**Directions for this task:**
Leave the pictures out. Return the rest of the listing below exactly.

**Supplied data:**
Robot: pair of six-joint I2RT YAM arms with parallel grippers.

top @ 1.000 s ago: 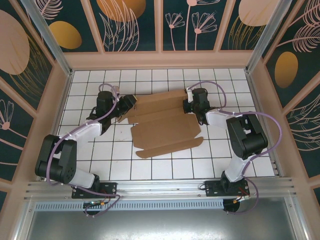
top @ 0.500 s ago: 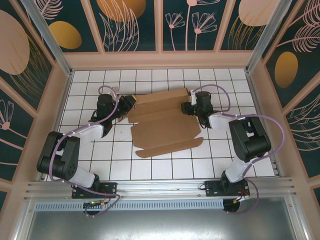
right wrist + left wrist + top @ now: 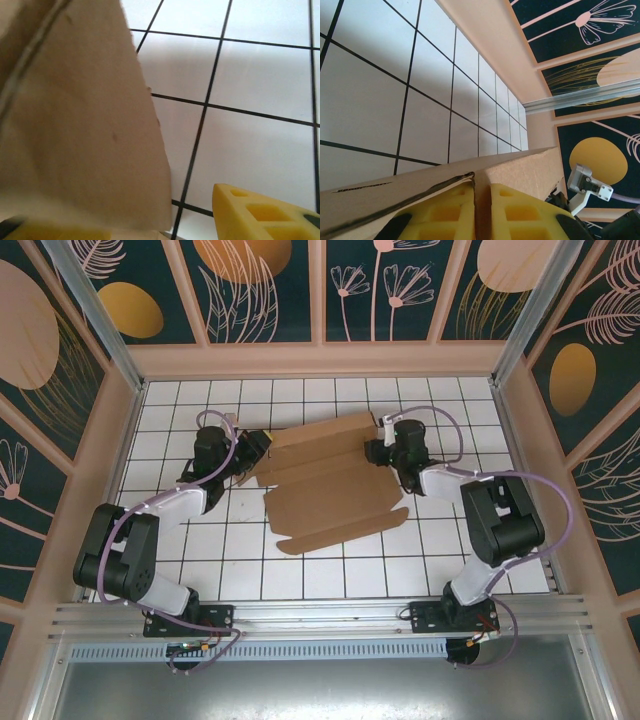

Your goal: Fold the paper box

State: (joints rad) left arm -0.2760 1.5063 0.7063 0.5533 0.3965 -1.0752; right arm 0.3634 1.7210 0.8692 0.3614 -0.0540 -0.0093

**Exercise answer:**
Robot: pair of six-joint I2RT YAM arms with parallel grippers.

top @ 1.000 s ago: 
top @ 0.500 s ago: 
right wrist + left wrist + top @ now: 

Your goal: Fold the paper box

State: (joints rad) left arm -0.2760 1.5063 0.7063 0.5533 0.3965 -1.0752; right arm 0.3634 1.7210 0.8692 0.3614 -0.0540 -0.0093

Nothing further belongs to this answer.